> **Assignment**:
In the entries below, spot each line with the word "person" and copy it.

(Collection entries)

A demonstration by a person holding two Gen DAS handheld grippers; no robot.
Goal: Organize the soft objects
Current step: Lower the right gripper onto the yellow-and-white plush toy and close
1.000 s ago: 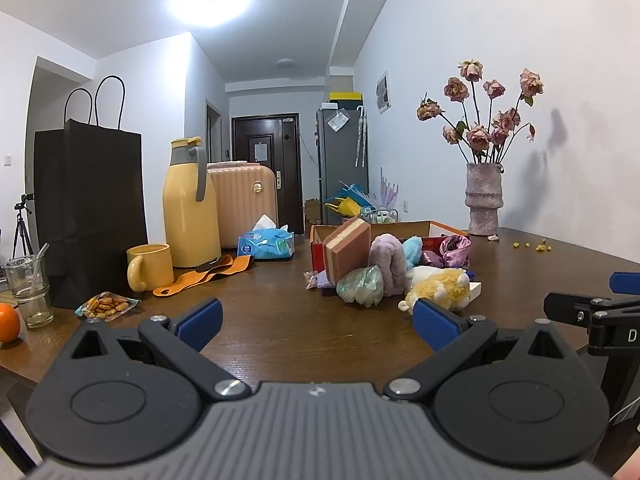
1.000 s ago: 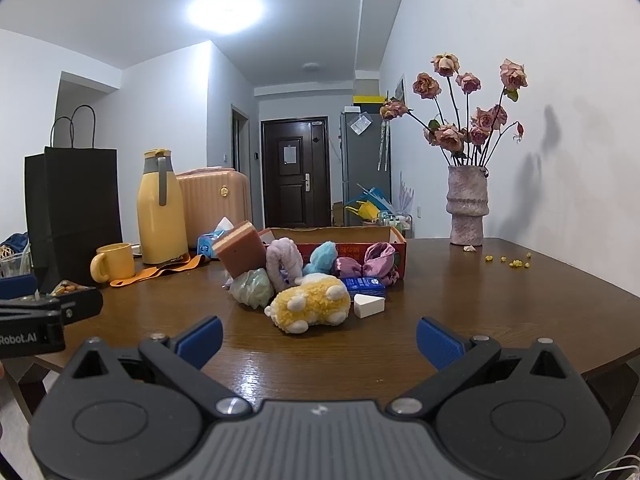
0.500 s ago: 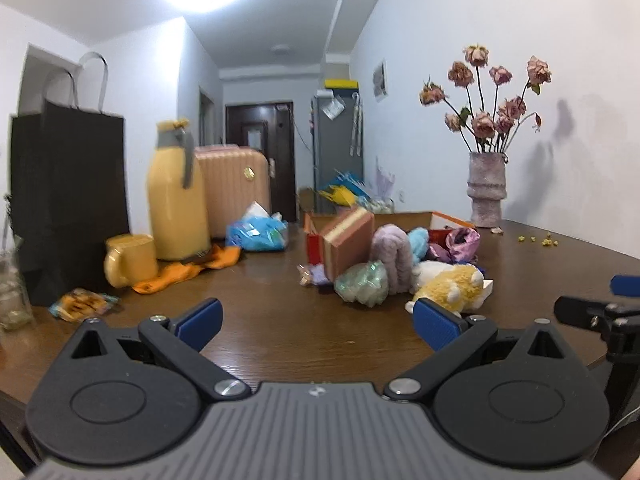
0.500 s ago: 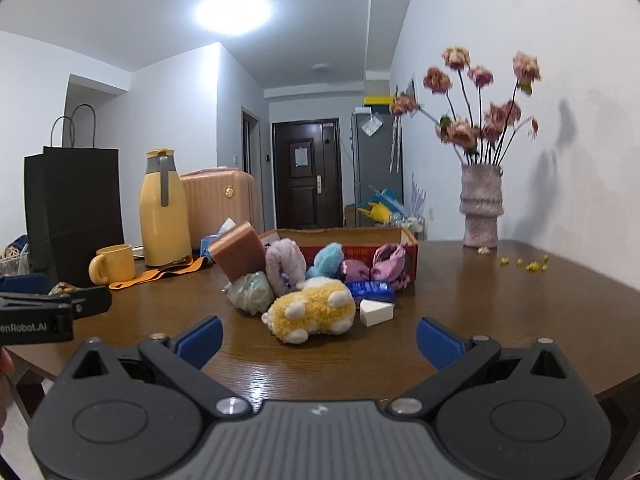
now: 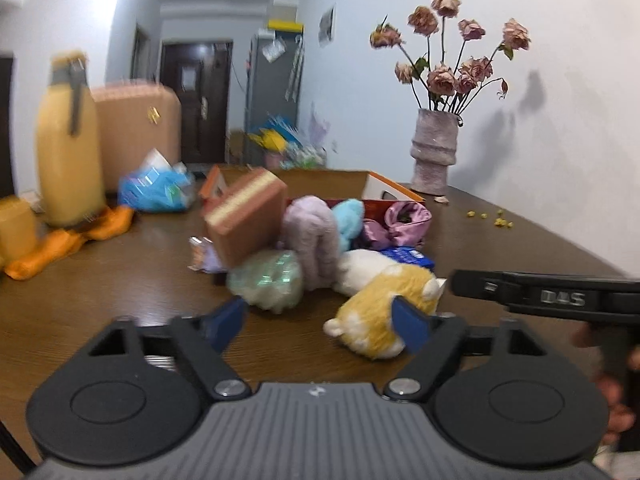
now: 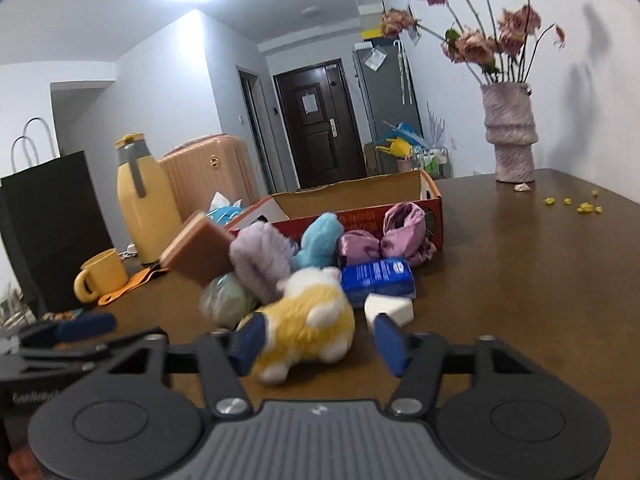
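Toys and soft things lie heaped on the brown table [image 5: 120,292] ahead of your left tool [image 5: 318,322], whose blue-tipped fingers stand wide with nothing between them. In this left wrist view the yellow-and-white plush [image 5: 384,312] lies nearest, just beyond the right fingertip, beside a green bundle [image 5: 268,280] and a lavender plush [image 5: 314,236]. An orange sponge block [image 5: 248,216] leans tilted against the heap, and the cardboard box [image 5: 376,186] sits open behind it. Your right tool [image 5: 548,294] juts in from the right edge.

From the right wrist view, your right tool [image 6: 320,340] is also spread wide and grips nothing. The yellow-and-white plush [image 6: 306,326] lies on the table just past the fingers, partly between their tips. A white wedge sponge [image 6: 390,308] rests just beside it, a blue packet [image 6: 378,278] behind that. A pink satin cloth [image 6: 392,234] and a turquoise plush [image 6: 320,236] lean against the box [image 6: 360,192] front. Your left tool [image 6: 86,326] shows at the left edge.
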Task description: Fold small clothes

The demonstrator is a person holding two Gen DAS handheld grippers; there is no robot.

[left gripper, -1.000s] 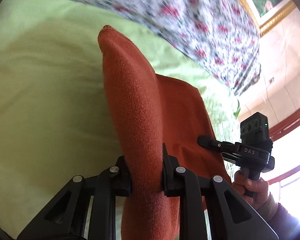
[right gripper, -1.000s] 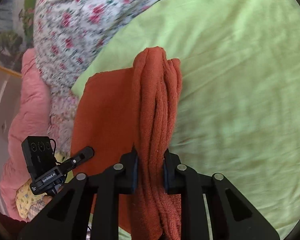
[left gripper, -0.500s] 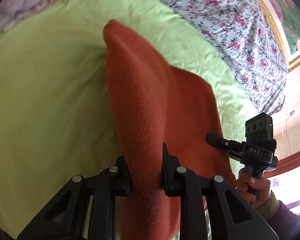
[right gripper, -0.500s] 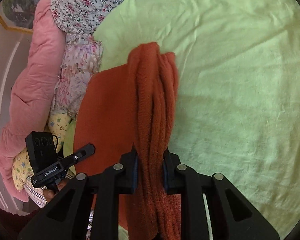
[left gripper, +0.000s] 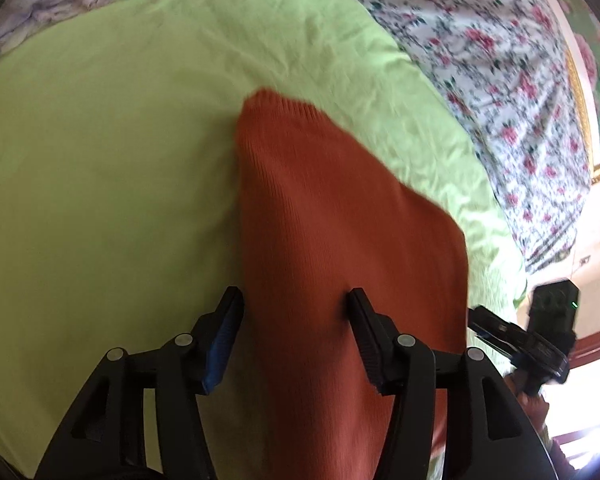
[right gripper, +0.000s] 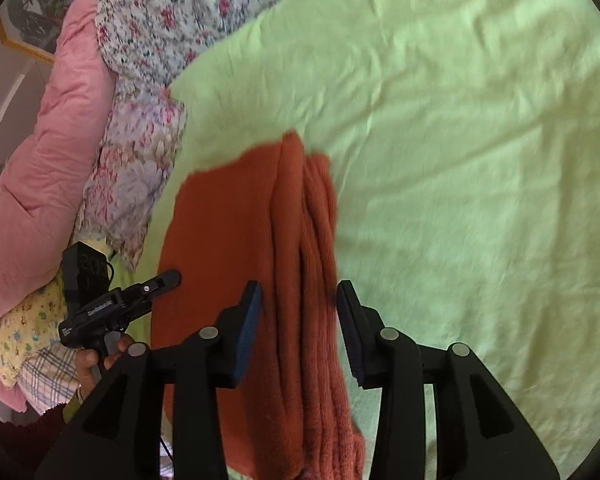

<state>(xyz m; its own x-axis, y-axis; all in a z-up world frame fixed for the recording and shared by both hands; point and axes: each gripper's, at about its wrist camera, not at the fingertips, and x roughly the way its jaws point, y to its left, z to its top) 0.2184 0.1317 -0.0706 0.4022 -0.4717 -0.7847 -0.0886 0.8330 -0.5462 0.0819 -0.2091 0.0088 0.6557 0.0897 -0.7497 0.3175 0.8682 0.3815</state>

> **Problem solution**:
A demonstration by a person holding two Gen DAS handheld grippers; no robot.
The demonstrator is a person holding two Gen DAS handheld grippers; there is no robot.

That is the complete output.